Most payments were for Dyktra’s losses in 2016 — $28,915 for 20 cattle killed and 15 missing (and presumed killed), more than all other Michigan farms combined that year. 

Tom Dykstra, of Moraine Park Farms near Zeeland, which owns the Ontonagon farm, declined to comment for this article. In previous interviews, Dykstra, 40, has said he does not oppose federal efforts to protect wolves — when they are on public land. But ranchers also need protection, he argued, and he has not hesitated to press for state compensation when predators strike.

Indeed, in early 2016 Dykstra was able to persuade the state to triple the value of his herd based on its craft-level quality, Michigan Department of Agriculture and Rural Development (MDARD) records show.  

Seven weeks after agreeing to raise compensation for Dykstra’s cattle, the state secured federal permission to kill the wolves, citing the now discredited incident involving a wolf attacking near Brad Johnson. 

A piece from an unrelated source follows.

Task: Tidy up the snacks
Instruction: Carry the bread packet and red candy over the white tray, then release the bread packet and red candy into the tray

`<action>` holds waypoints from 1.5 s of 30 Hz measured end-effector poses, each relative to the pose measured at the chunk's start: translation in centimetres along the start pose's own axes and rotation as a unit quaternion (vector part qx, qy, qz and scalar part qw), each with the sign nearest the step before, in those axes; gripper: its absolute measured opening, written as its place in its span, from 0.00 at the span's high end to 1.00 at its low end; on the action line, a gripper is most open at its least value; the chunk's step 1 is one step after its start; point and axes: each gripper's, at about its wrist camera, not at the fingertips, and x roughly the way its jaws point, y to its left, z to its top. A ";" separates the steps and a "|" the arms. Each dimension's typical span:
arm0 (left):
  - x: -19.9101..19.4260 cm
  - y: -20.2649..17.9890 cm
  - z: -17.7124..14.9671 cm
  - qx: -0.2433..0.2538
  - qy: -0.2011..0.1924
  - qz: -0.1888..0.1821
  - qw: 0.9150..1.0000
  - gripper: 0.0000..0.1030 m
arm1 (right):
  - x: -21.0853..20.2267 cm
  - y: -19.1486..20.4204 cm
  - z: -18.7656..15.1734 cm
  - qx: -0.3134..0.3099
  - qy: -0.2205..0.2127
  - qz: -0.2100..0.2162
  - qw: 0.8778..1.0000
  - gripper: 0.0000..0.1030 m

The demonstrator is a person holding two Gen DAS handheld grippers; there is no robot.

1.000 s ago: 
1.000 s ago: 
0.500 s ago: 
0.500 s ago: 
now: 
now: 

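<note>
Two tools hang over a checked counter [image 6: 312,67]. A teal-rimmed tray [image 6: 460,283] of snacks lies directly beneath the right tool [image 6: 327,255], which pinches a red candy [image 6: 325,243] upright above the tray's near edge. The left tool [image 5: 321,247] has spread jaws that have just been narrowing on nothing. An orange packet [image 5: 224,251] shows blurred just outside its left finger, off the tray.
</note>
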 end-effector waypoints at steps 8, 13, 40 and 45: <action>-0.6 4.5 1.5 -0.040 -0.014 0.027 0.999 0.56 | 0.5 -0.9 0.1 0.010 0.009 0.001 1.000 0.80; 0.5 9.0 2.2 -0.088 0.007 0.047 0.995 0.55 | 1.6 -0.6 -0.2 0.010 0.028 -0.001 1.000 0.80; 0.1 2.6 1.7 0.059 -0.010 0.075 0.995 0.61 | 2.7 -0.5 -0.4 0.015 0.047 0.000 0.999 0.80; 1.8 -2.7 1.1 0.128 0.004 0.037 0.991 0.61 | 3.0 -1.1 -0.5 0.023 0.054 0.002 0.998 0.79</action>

State DNR and agriculture officials say the high price of reimbursing Dykstra for lost cattle played no role in the state’s efforts to have the Ontonagon wolves killed.  

But an internal DNR email obtained by Bridge shows Dykstra was haggling with the state agency over reimbursement money around that time.  

The email, written May 19, 2016, indicates Tom Dykstra was angry MDARD was pressing him to waive a $5,000 penalty the state owed him for slow reimbursement.

“(T)he MDARD employee pushed Dykstra into not making an issue of the ($5,000) because the employee would get into trouble,” U.P. wildlife supervisor Terry Minzey wrote to his boss, Wildlife Chief Russ Mason.

“It sounds like the conversation went downhill from there,” Minzey concluded.

The state sought ‒ and received ‒ federal approval the next day to have the Ontonagon wolves killed.

Shootings and talking points 

DNR supervisors and wildlife managers would not publicly acknowledge the killing of the three wolves for two years, as detailed in nearly 500 pages of emails Bridge received this year through the state Freedom of Information Act. Even when the agency finally confirmed the killings last November, it stuck by the argument that the wolves posed a danger to humans. 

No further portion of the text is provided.